■ Data excerpt:
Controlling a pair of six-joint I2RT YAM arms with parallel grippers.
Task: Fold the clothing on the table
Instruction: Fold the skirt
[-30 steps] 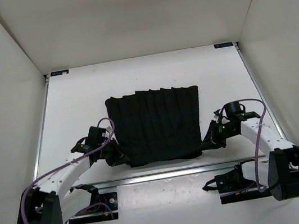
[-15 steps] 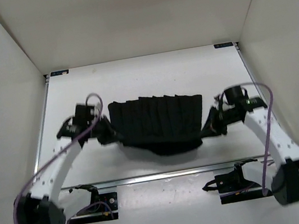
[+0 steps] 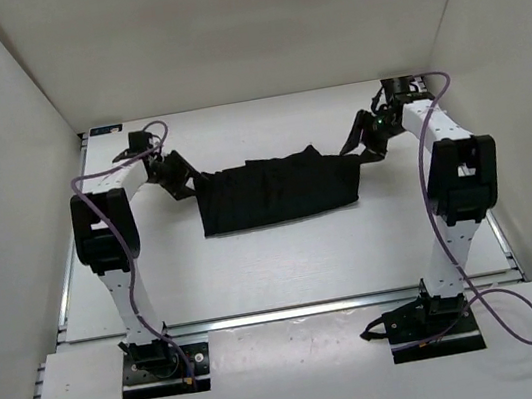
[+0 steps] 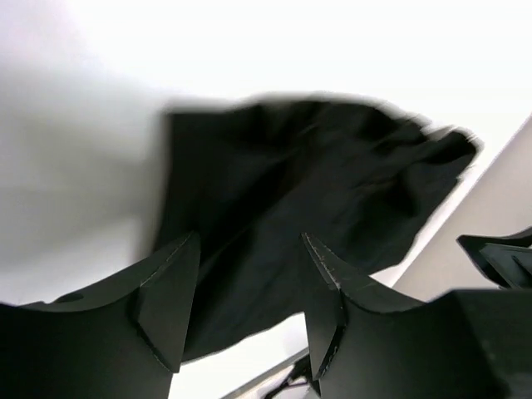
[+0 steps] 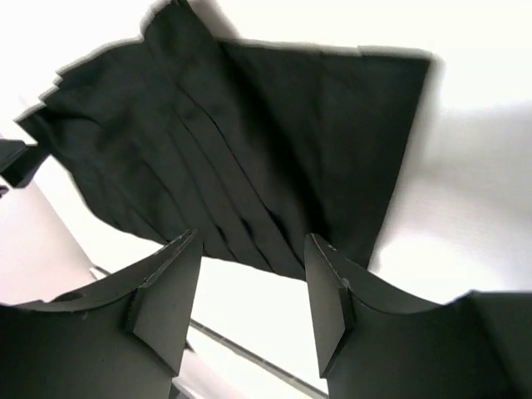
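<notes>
The clothing (image 3: 275,190), a black pleated skirt, lies folded into a wide flat band across the middle of the white table (image 3: 256,262). My left gripper (image 3: 180,181) hovers just off the band's far left corner, jaws open and empty. Through its wrist camera the skirt (image 4: 299,191) spreads out beyond the open gripper (image 4: 249,249). My right gripper (image 3: 363,144) stands open at the far right corner, holding nothing. In the right wrist view the pleats (image 5: 249,141) show past the open gripper (image 5: 252,241).
Pale walls (image 3: 5,150) close in the table on the left, back and right. A metal rail (image 3: 294,309) runs along the near edge, with both arm bases (image 3: 155,364) behind it. Both arms stretch far out along the table's sides.
Both arms carried the skirt's near hem toward the far edge and laid it over the far half. Both grippers then opened and let go of the fabric.
</notes>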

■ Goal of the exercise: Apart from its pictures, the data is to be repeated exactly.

■ Written response:
Controlling a pair of six-joint I2RT YAM arms with parallel grippers.
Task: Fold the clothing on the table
Instruction: Fold the skirt
[-30 steps] 
[-15 steps] 
[+0 steps] 
[+0 steps] 
[+0 steps] 
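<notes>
The clothing (image 3: 275,190), a black pleated skirt, lies folded into a wide flat band across the middle of the white table (image 3: 256,262). My left gripper (image 3: 180,181) hovers just off the band's far left corner, jaws open and empty. Through its wrist camera the skirt (image 4: 299,191) spreads out beyond the open gripper (image 4: 249,249). My right gripper (image 3: 363,144) stands open at the far right corner, holding nothing. In the right wrist view the pleats (image 5: 249,141) show past the open gripper (image 5: 252,241).
Pale walls (image 3: 5,150) close in the table on the left, back and right. A metal rail (image 3: 294,309) runs along the near edge, with both arm bases (image 3: 155,364) behind it. Both arms stretch far out along the table's sides.
Both arms carried the skirt's near hem toward the far edge and laid it over the far half. Both grippers then opened and let go of the fabric.
</notes>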

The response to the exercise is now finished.